June 2022 Church & State Magazine

Conversations At The Court: Come What May, AU Won’t Stop Speaking Up For Church-State Separation

  Rachel Laser

As a lawyer and resident of Washington, D.C., since the mid ’90s, I have a longstanding relationship with the U.S. Supreme Court. I have had the honor of being sworn into the Supreme Court Bar. I have lined up in the dark hours of the morning many times so that I could attend oral arguments. I have spoken at and participated in many rallies outside the Court.

I remember the joy I felt when I went to the Court with my daughter in 2016 to celebrate when Whole Woman’s Health v. Hellerstedt came down, ruling that Texas could not target abortion providers and facilities with burden­some and unnecessary regulations. And I remember being back at the Court in 2018 after the Senate con­firmed Justice Brett Kavanaugh. I joined women who were angry and concerned to the point of tears that their voices were not being heard and taken seriously.

As AU’s president and CEO, I have made it a priority to speak at as many Supreme Court rallies as possible in order to bring our issue into the spotlight and awaken attendees to the church-state separation angle of the case at hand. To name a few highlights, I delivered remarks when the Muslim Ban case came down, when Masterpiece Cakeshop was decided, during oral argu­ments in the Bladensburg Cross case, during the Bostock v. Clayton County oral arguments about including LGBTQ people in federal workplace protections and on the day of the decision in the Fulton v. Philadelphia case about foster care discrimination. I also spoke during the recent Mississippi abortion ban oral arguments. In all of these cases, AU’s Legal Department had also brought our perspective directly to the nine justices in the form of friend-of-the-court briefs submitted on behalf of faith and secular groups combined.

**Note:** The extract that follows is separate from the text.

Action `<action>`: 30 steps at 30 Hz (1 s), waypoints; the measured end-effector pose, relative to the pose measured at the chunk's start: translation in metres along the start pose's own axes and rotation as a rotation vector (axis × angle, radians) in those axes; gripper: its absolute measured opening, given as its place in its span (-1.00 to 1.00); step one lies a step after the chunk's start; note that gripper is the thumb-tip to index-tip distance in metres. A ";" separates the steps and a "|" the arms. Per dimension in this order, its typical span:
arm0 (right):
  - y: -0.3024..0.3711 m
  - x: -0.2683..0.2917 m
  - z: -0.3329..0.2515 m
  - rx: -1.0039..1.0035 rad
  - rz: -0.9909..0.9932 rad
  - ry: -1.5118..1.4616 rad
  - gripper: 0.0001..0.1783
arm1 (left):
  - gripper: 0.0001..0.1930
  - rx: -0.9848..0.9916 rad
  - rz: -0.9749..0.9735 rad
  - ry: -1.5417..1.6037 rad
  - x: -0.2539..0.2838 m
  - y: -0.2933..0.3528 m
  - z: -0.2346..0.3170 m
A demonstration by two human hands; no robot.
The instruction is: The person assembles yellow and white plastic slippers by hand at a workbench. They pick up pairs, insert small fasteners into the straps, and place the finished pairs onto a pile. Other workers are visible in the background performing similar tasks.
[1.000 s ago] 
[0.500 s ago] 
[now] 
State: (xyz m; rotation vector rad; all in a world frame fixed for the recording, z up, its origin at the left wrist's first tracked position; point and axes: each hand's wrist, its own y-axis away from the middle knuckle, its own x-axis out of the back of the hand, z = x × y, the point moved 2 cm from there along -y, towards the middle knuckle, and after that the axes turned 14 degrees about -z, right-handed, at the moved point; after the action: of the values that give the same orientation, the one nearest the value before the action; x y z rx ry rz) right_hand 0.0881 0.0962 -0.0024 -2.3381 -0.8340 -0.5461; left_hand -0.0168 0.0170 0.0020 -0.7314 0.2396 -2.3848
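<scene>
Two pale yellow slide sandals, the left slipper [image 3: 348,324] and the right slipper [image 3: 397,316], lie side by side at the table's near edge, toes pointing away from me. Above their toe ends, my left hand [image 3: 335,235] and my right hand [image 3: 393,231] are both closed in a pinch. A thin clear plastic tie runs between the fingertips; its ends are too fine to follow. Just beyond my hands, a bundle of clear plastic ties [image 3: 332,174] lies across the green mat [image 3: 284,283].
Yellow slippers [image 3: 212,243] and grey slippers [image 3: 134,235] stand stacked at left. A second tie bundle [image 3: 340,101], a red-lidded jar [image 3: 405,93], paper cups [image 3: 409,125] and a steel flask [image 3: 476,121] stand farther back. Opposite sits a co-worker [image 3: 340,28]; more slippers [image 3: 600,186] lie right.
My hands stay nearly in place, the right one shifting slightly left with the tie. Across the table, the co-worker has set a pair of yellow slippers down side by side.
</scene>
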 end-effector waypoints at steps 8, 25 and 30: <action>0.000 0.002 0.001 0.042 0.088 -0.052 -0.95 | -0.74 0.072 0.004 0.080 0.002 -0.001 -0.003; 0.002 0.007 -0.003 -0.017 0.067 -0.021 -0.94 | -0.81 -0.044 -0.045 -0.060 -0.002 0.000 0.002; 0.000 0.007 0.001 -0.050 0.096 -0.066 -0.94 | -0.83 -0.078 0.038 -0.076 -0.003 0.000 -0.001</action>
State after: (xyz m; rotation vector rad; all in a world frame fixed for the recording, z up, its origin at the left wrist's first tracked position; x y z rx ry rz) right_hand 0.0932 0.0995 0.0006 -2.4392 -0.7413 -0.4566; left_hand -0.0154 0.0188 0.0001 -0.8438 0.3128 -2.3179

Through good and bad times, I have revered this institution and felt an undeniable combination of awe and gratitude in the face of its grandiose and proud structure. Yes, I’m aware that the Court gets it egre­giously wrong sometimes (such as in Plessy v. Ferguson and Korematsu v. United States), but I’ve also witnessed the way the Court has eventually risen to meet the promises of our American values (such as in Brown v. Board of Education and in Lawrence v. Texas). And I have never lost sight of the fact that the Court operates as a core pillar of our democracy – one of the three legs of the stool – and plays a key role in protecting individual rights and freedoms.

That’s why AU went all out when we argued the Ken­nedy v. Bremerton case April 25. In the hours before Legal Director Richard B. Katskee (accompanied by Litigation Counsel Bradley Girard) brilliantly argued the case, we organized an unforgettable gathering of staff, AU Youth Fellows and several AU Board of Trustees members. U.S. Rep. Jamie Raskin, AU Trustee and Christian Methodist Episcopal General Counsel Ouida Brown and five Brem­erton-area clergy joined me in speaking to a pumped-up crowd outside the Court.

It was a momentous in-person reunion for AU staff, and for some, it was their first time meeting colleagues in person. Every AU employee felt the pride of having worked hard, collaboratively and successfully, at either crafting strategic legal arguments, raising AU’s profile or building our movement of supporters around this case. Rep. Raskin, known for his fierce defense of our demo­cracy, explained the importance of church-state separa­tion and the legal cases protecting students’ religious freedom. And the Bremerton clergy, together with Ouida Brown, provided a piercing moral call for true religious freedom. But also lifting our spirits up high that day was the knowledge that we have the support of the majority of Ameri­cans.

A week later, we learned about the leak of Justice Samuel Alito’s draft opinion overruling Roe v. Wade. For me, there was only one place I wanted to be. I headed back to the Court, joined by a mostly young, enraged crowd. I confess being too shell-shocked to take the microphone to share AU’s perspective that night, but to my utter delight, I didn’t need to. The crowd spontane­ously erupted into a boisterous chant of, “Not the Church/Not the State/We will decide our fate.”

We have a lot of work to do, friends, but we must stay the course. We are on the right side of history, and the majority of Americans are with us. AU is in it for the long haul.

Rachel K. Laser is president and CEO of Ameri­cans United.